Please filter the data down to the lines that include the word "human" and copy them.

Stored data entries »
---

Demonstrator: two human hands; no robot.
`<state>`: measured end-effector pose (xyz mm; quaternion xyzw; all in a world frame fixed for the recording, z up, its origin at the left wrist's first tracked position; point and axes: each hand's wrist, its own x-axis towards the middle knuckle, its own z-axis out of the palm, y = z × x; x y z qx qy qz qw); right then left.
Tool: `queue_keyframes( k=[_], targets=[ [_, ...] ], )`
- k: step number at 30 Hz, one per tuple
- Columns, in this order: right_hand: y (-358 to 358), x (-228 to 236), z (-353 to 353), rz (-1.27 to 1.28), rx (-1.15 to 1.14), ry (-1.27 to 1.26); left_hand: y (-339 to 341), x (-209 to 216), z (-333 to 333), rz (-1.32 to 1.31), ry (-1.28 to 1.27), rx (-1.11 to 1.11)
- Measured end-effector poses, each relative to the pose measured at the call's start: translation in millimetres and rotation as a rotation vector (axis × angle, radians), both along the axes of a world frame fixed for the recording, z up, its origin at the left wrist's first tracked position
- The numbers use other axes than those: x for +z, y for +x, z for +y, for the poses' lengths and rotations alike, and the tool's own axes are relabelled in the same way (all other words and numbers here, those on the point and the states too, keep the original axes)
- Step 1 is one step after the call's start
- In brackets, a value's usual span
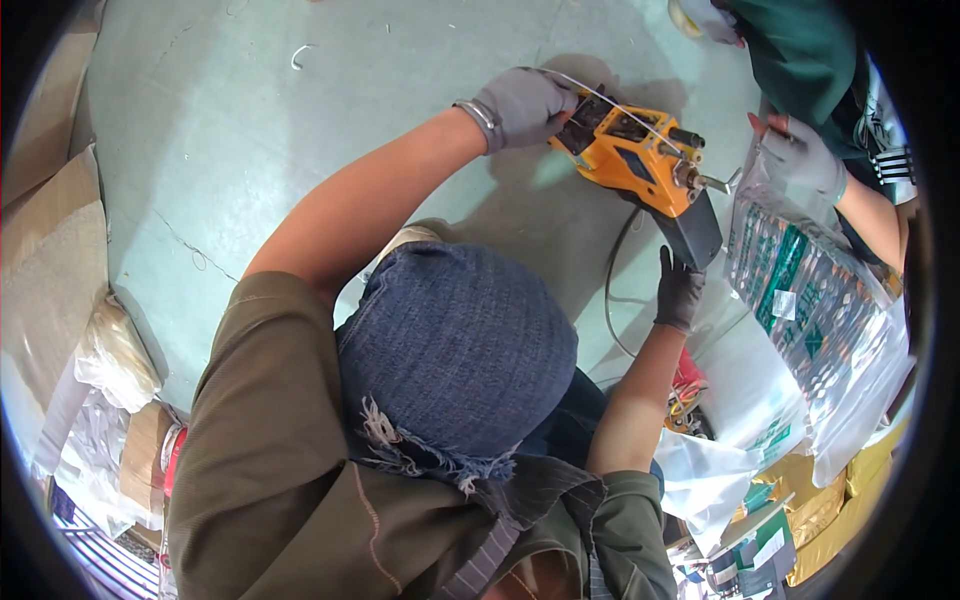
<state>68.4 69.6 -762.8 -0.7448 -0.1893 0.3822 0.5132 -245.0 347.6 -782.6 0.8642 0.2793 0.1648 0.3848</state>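
An orange and black handheld power tool (640,150) is held over the floor, tilted down to the right. A thin white strip runs along its upper side, and metal and black knobs stick out at its right end. My left hand (525,107), in a grey glove, is closed around the tool's left end; its fingertips are partly hidden. The gloved fingers of my right hand (680,293) are up against the black block (688,235) at the tool's lower end, holding it from below. My denim-covered knee (460,340) is between my arms.
Another person's gloved hand (808,158) is at a clear plastic bag (800,300) of packed rows on the right. A grey cable (608,290) curves on the floor (240,120). Cardboard (50,230) and plastic wrap (115,355) lie left; yellow packages (815,505) lie lower right.
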Motion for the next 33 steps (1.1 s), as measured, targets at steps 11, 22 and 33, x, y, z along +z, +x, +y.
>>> queue_keyframes(
  k=[11,22,33],
  targets=[
    [1.6,0.7,0.6,0.019,0.029,0.020,1.4,-4.2,1.3,-0.033,-0.019,0.037],
    [-0.2,8.1,3.8,0.147,-0.074,0.040,0.6,-1.4,1.6,-0.034,-0.053,0.005],
    [4.6,4.6,1.9,0.204,-0.093,0.053,2.7,-2.0,0.4,0.005,-0.036,-0.007]
  ],
)
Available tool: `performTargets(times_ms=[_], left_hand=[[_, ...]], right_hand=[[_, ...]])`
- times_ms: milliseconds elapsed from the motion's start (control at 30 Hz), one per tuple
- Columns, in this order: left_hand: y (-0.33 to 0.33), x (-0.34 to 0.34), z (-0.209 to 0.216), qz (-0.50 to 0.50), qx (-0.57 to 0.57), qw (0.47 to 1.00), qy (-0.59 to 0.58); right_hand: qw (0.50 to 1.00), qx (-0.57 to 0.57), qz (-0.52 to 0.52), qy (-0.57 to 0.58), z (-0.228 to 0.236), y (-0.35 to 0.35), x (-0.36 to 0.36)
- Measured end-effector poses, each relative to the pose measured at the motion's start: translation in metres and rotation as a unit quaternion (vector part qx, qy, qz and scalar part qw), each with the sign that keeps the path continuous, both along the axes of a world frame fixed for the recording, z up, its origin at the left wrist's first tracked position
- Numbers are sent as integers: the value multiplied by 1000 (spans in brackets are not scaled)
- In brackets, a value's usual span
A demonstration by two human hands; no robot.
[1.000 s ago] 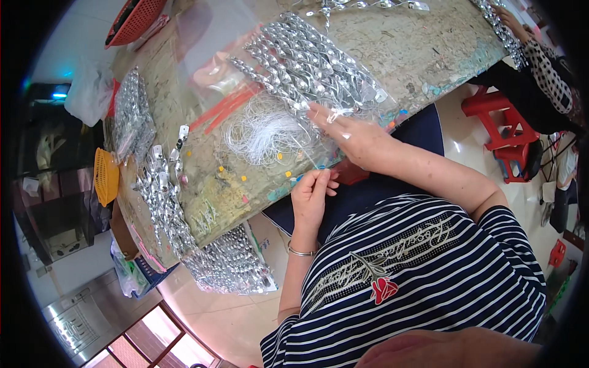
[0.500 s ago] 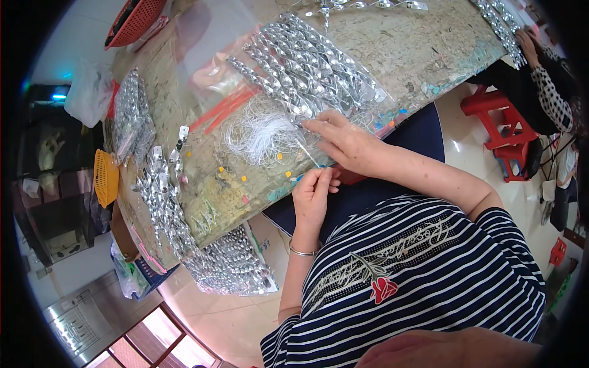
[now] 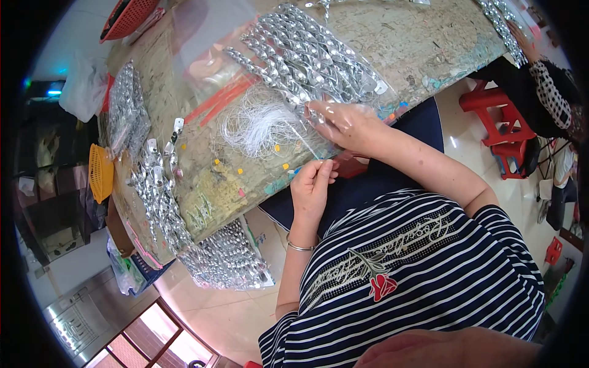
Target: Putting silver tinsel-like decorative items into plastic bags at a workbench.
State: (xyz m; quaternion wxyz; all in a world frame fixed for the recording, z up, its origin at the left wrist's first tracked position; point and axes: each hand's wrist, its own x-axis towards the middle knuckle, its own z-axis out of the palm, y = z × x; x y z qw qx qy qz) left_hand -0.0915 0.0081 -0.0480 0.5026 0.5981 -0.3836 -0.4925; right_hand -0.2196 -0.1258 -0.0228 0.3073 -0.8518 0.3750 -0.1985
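Worktable: a mottled, worn top (image 3: 423, 46), its near edge running in front of the person.
Twisted silver strips: a broad row (image 3: 300, 55) on the table, directly ahead of the hands; clear plastic film (image 3: 193, 43) spreads just left of it.
Hanging silver strips: a bunch (image 3: 153, 190) on the table's left side, reaching its edge.
Lower silver strips: a packed lot (image 3: 227, 257) below the table edge, left of the person.
Red stool: beside the table at right (image 3: 500, 122).
Side bag: clear plastic (image 3: 127, 110) filled with silver strips, on the table's far left.
White thread: a loose, tangled heap (image 3: 254, 129) between the silver row and the near edge.
White bag: thin plastic (image 3: 84, 92), contents too hazy to tell.
Red basket: perforated wall (image 3: 126, 18), cut by the upper rim; contents unclear.
Right hand: over the row's near end (image 3: 350, 126), fingers stretched, clear film about them; cannot tell whether they grip.
Left hand: curled by the table edge (image 3: 311, 187), thumb and forefinger pinching a thin white strand (image 3: 305, 141).
Yellow basket: upright at left (image 3: 101, 172), inside hidden.
Yellow bits: small pieces (image 3: 285, 166) scattered near the thread.
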Motion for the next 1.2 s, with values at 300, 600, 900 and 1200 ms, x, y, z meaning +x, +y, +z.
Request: performTargets(times_ms=[300, 600, 900, 1200], left_hand=[[-1, 1, 0, -9, 8, 1000, -7], [-1, 1, -2, -18, 5, 1000, -15], [-2, 2, 0, -12, 10, 1000, -8], [-3, 5, -8, -32, 10, 999, -36]], right_hand=[[990, -115, -36, -74, -9, -4, -3], [999, -52, -4, 2, 1, 1, 7], [994, -104, -32, -12, -2, -1, 6], [982, -152, -2, -109, -20, -1, 0]])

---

Response »
Demonstrator: two human hands; no robot.
A demonstration by two human hands; no robot.

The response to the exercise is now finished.